Overview | OLake

Last updated:6/23/2025|... min read

What is the Iceberg Writer?

The Iceberg Writer syncs data from databases (MySQL, MongoDB, PostgreSQL) into Apache Iceberg. Apache Iceberg is a table format that offers a number of benefits over traditional table formats like Parquet and ORC. Iceberg tables are designed to be efficient for both reads and writes, and they support schema evolution, ACID transactions, and time travel.

Supported Catalogs

Catalog type	Docs / example	Comments
REST – Lakekeeper	LINK	[Officially Supported] Rust-native catalog with optimistic locking; Helm chart available for K8s.
REST - Unity	LINK	[Supported and tested] Unity Catalog (Databricks) with Personal Access Token authentication.
REST – Gravitino	LINK	[Supported, Yet to be tested] Uses standard Iceberg REST; Gravitino adds multi-cloud routing.
REST – Nessie	LINK	[Supported, Yet to be tested] Time-travel branches/tags; supply `nessie.endpoint` in `destination.json`.
REST – Polaris	LINK	[Supported, Yet to be tested]
Hive Metastore	Hive catalog config	Classic HMS; good fit for on-prem Hadoop or EMR.
JDBC Catalog (Postgres/MySQL)	JDBC catalog sample	Stores Iceberg metadata in an RDBMS(Postgres); easiest to spin up locally with Postgres.
AWS Glue Catalog	Glue catalog IAM & config	Best choice on AWS; lets Athena, EMR, and Redshift query the same tables instantly.
Azure Purview	Not Planned, submit a request
BigLake Metastore	Not Planned, submit a request

For more catalog options, please refer to the OLake roadmap.

Quick Start Guide

info

OLake UI is live (beta)! You can now use the UI to configure your Iceberg Destination, manage and configure various catalogs. Check it out at OLake UI regarding how to setup using Docker Compose and running it locally.

olake-destination-iceberg

Use OLake UI for Apache Iceberg
Use OLake CLI for Apache Iceberg

Create a Iceberg Destination in OLake UI

Follow the steps below to get started with Iceberg Destination using the OLake UI (assuming the OLake UI is running locally on localhost:8000):

Navigate to Destinations Tab.
Click on + Create Destination.
Select Apache Iceberg as the Destination type from Connector drop down, select the Catalog type (AWS Glue, REST, JDBC, Hive).
Fill in the required connection details in the form. For details regarding the connection details, refer to the Iceberg Destination Configuration docs section on the right side of UI.
Click on Create ->
OLake will test the destination connection and display the results. If the connection is successful, you will see a success message. If there are any issues, OLake will provide error messages to help you troubleshoot.

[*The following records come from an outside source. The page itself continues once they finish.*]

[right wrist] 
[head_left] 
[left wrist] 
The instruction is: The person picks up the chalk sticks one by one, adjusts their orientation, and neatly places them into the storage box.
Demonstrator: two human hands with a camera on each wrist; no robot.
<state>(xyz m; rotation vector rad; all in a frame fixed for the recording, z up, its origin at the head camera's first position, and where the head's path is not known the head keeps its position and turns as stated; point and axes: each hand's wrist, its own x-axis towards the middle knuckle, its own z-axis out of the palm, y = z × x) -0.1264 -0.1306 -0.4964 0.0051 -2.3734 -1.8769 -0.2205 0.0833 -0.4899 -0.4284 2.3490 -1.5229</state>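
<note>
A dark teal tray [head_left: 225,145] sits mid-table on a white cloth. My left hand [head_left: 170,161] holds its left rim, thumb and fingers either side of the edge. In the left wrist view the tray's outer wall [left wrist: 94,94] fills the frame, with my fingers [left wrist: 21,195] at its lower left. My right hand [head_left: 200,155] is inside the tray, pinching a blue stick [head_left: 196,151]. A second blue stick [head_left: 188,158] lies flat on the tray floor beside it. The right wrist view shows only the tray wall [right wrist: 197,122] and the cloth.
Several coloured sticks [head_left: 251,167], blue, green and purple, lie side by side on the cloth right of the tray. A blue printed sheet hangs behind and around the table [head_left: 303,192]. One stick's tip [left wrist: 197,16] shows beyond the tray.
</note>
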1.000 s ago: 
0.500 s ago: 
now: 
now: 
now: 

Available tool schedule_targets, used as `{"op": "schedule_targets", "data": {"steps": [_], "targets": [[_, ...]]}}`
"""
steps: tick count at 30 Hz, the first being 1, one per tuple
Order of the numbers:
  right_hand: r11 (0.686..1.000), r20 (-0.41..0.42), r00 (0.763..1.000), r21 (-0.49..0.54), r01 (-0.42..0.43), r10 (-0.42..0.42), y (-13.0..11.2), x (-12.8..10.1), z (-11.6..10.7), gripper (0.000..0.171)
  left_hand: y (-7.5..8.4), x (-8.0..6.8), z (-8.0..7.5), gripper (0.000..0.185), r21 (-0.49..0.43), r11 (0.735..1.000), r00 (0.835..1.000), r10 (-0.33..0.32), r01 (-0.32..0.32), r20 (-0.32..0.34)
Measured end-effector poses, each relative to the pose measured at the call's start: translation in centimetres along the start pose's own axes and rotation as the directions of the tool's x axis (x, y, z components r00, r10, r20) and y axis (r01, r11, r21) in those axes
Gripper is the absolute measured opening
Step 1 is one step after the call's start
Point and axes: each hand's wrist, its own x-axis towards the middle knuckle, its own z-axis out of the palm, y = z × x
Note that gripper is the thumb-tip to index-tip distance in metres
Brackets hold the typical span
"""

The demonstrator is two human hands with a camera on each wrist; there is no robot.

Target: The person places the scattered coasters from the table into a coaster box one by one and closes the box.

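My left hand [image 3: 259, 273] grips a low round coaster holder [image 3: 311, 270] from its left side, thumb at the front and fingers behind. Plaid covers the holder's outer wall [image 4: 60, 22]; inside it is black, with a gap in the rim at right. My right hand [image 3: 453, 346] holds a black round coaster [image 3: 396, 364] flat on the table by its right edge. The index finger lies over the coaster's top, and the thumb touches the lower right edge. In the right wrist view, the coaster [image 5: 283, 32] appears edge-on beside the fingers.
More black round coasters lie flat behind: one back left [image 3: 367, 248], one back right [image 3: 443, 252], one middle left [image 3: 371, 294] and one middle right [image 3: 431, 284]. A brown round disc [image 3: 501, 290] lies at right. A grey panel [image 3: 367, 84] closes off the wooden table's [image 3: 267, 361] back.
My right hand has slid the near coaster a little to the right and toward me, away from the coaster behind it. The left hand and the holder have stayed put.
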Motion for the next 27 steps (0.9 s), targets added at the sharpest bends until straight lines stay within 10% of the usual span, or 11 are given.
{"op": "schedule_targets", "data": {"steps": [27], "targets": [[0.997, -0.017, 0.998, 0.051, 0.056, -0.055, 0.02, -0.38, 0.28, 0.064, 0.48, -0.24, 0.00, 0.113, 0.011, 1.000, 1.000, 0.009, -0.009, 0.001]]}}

This will create a Iceberg destination in OLake, now you can use this destination in your Jobs Pipeline to sync data from any Database to Apache Iceberg.

Edit Iceberg Destination in OLake UI

To edit an existing Iceberg destination in OLake UI, follow these steps:

Navigate to the Destinations Tab.
Locate the Iceberg destination you want to edit from Active destination or Inactive destination tabs or using the search destination bar.
Click on the Edit button next to the Destinations from the Actions tab (3 dots).
Update the connection details as needed in the form and Click on Save Changes.

caution

Editing a destination can break pipeline.

You will see a notification saying "Due to editing, the jobs are going to get affected".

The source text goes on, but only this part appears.